Richard Dadd (August 1, 1817 - January 7, 1886) was a Victorian painter noted for his depictions of fairies and other supernatural subjects, Orientalist scenes, and enigmatic genre scenes, rendered with obsessively minuscule detail. Most of the works for which he is best known were created while he was incarcerated in a psychiatric hospital. His aptitude for drawing was evident at an early age, leading to his admission to the Royal Academy of Arts at the age of 20. With William Powell Frith, Augustus Egg, Henry O'Neil and others, he founded The Clique, of which he was generally considered the leading talent.
During a trip to the Middle East and Europe in 1842, Dadd became progressively less rational and increasingly violent, believing himself to be under the influence of the Egyptian god Osiris. His condition was initially thought to be sunstroke.
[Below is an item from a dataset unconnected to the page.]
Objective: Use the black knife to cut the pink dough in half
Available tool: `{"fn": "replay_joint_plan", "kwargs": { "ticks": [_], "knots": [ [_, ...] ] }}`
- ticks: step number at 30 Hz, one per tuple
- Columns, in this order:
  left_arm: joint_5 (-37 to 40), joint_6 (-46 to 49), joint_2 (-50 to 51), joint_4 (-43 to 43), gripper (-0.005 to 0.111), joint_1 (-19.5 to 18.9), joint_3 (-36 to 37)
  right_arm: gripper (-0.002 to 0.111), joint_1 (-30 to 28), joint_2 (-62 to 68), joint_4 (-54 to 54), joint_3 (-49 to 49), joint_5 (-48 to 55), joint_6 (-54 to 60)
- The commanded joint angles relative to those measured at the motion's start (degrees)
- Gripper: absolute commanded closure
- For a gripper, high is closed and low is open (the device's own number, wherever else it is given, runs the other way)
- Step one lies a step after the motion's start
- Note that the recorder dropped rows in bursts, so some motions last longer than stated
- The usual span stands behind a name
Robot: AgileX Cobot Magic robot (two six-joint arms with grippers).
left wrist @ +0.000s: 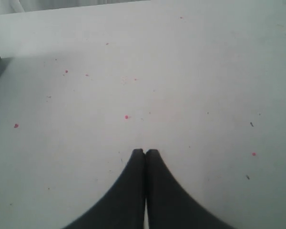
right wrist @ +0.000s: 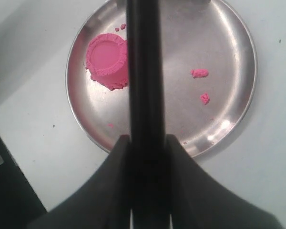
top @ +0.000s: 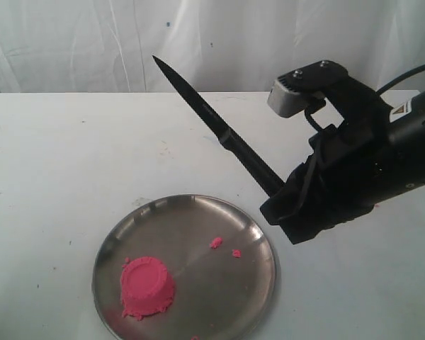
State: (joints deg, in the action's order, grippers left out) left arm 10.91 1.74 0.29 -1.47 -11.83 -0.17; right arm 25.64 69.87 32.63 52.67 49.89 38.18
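A: Right gripper?
B: Clamped on black knife handle; blade slants up toward the table's far edge. Left gripper pinched together, empty.
A: Pink dough?
B: Whole, by the plate's front-left rim.
A: Writing?
B: One sticker behind the right gripper, too small to read.

This is a robotics test bench in a lab. A plain white table stands before a white cloth backdrop hung in folds. My black right arm carries a grey camera bolted over the wrist, with a cable running off it. The kitchen things number 3: 1 round steel plate, a moulded mound of pink dough on it, 1 black knife. Pink crumbs speckle the tabletop.
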Motion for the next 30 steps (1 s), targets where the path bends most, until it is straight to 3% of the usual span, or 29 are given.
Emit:
{"fn": "replay_joint_plan", "kwargs": {
  "ticks": [1,3,5,6,10,13,14,18,24,30],
  "knots": [
    [-17.81,-6.17,-0.29,-5.42,0.107,-0.04,0.17,0.108,0.11,-0.59,0.57,-0.22,-0.33,0.09],
    [-33.42,-7.43,-0.29,-5.53,0.107,-0.04,0.17,0.108,0.11,-0.59,0.57,-0.22,-0.33,0.09],
    [-55.22,-7.75,-0.29,-6.91,0.107,-0.04,0.17,0.108,0.11,-0.59,0.57,-0.22,-0.44,0.09],
    [-57.90,-7.75,-0.29,-8.98,0.107,-0.04,-0.29,0.108,0.11,-0.59,0.57,-0.22,-0.83,0.09],
    [-48.55,-5.61,2.51,-12.02,0.107,-0.04,-10.35,0.108,0.11,-0.48,1.01,-0.22,-2.34,0.09],
    [-34.67,16.81,10.96,-11.19,0.107,-0.04,-15.65,0.108,0.11,-0.48,1.01,-0.22,-2.40,0.09],
    [-33.02,20.58,14.59,-8.90,0.107,-0.04,-15.91,0.108,0.11,-0.48,1.01,-0.22,-2.40,0.09],
    [-31.99,20.36,23.27,-1.53,0.107,0.89,-15.91,0.108,0.11,-0.48,1.01,-0.22,-2.95,0.09],
    [-31.17,11.14,34.04,4.27,0.107,11.06,-15.91,0.108,0.11,-0.48,1.01,-0.22,-2.95,-0.62],
    [-12.94,7.88,44.42,9.17,0.107,26.34,-17.55,0.108,0.11,-0.48,1.01,-1.71,-4.38,-0.52]
  ]
}}
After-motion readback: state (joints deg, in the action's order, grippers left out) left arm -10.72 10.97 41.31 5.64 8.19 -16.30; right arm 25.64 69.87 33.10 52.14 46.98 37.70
On his return in the spring of 1843, he was diagnosed to be of unsound mind and was taken by his family to recuperate in the countryside village of Cobham, Kent. In August of that year, Dadd murdered his father with a knife while deluded, believing him to be the Devil in disguise, and fled for France; en route to Paris Dadd attempted to murder another tourist with a razor, but was unsuccessful and was arrested by the police. Dadd confessed to the murder of his father and was returned to England, where he was committed to the criminal department of Bethlem psychiatric hospital.
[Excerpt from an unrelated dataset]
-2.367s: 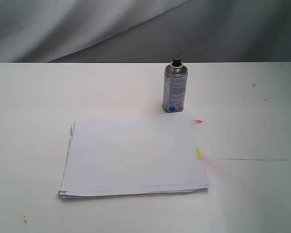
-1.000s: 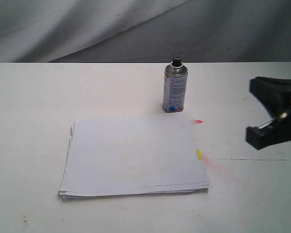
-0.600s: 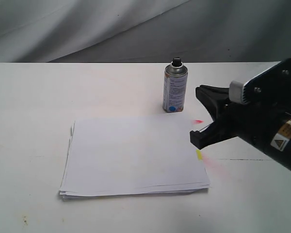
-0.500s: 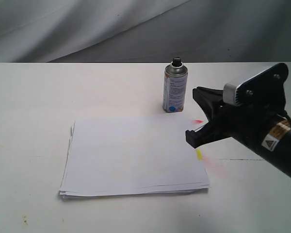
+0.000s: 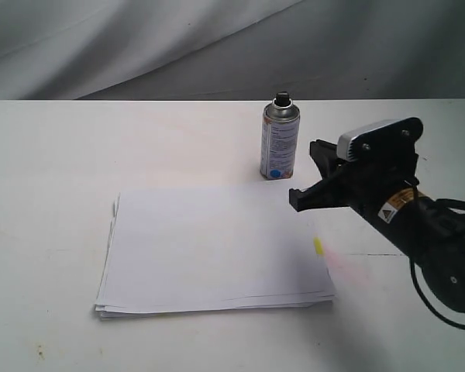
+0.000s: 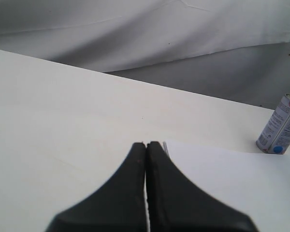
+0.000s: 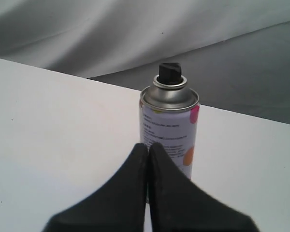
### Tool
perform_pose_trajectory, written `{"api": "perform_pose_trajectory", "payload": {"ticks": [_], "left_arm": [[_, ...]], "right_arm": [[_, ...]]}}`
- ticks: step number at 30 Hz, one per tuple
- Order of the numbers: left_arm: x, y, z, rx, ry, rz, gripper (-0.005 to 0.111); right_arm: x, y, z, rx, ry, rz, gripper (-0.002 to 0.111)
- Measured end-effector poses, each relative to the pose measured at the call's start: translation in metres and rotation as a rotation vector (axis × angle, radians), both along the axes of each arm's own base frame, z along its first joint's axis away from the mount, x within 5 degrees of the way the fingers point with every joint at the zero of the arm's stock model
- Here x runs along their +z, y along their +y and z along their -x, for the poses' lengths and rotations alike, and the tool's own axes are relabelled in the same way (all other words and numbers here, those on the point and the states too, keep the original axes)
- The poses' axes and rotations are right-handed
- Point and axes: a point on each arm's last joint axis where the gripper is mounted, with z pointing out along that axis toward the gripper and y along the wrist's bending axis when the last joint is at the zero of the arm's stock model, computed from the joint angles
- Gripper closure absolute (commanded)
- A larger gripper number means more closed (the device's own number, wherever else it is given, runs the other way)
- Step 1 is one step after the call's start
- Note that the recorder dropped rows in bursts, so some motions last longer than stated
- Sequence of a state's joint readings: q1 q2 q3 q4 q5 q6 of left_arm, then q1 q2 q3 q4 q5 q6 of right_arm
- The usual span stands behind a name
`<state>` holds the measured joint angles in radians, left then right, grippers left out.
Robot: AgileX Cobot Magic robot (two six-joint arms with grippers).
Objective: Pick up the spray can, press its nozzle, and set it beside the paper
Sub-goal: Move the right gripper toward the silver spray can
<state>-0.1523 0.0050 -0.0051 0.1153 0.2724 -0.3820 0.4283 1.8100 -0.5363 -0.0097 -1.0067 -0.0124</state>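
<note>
The spray can (image 5: 280,147) stands upright on the white table just behind the paper's far right corner, with its black nozzle (image 5: 282,98) on top. The paper (image 5: 217,248) lies flat in the middle and shows a yellow tab (image 5: 318,247) on its right edge. My right gripper (image 5: 306,174) hovers just right of the can, shut and holding nothing. In the right wrist view its tips (image 7: 148,145) point at the can (image 7: 170,121) close ahead, below the nozzle (image 7: 169,71). My left gripper (image 6: 146,143) is shut and empty near the paper (image 6: 222,183); the can (image 6: 280,125) stands far off.
Grey draped cloth (image 5: 217,46) hangs behind the table's back edge. A faint pink stain (image 5: 349,267) marks the table right of the paper. The left arm does not show in the exterior view.
My right arm has come in from the right edge and moved left across the table, ending next to the can. The can and paper have not moved.
</note>
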Motion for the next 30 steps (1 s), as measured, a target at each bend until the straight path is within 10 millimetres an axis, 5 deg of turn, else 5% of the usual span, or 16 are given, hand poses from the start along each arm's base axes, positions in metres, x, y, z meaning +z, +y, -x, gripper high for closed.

In the hospital he was allowed to continue to paint and it was here that many of his masterpieces were created, including his most celebrated painting, The Fairy Feller's Master-Stroke, which he worked on between 1855 and 1864. Also dating from the 1850s are the thirty-three watercolor drawings titled Sketches to Illustrate the Passions, which include Grief or Sorrow, Love, and Jealousy, as well as Agony-Raving Madness and Murder. Like most of his works these are executed on a small scale and feature protagonists whose eyes are fixed in a peculiar, unfocused stare. Dadd also produced many shipping scenes and landscapes during his incarceration, such as the ethereal 1861 watercolor Port Stragglin. These are executed with a miniaturist's eye for detail which belie the fact that they are products of imagination and memory.
After 20 years at Bethlem, in July of 1864, perhaps because Bedlam was overcrowded, Dadd was moved to a new lunatic asylum at Broadmoor, outside London. Here he remained, painting constantly and receiving infrequent visitors until January 7, 1886, when he died, "from an extensive disease of the lungs."
Which condition he suffered from is unclear, but it is usually understood to be a form of schizophrenia. Alternatively, it is sometimes claimed that he suffered from what is now known as bipolar disorder. He appears to have been genetically predisposed to mental illness; two of his siblings were similarly afflicted, while a third had "a private attendant" for unknown reasons.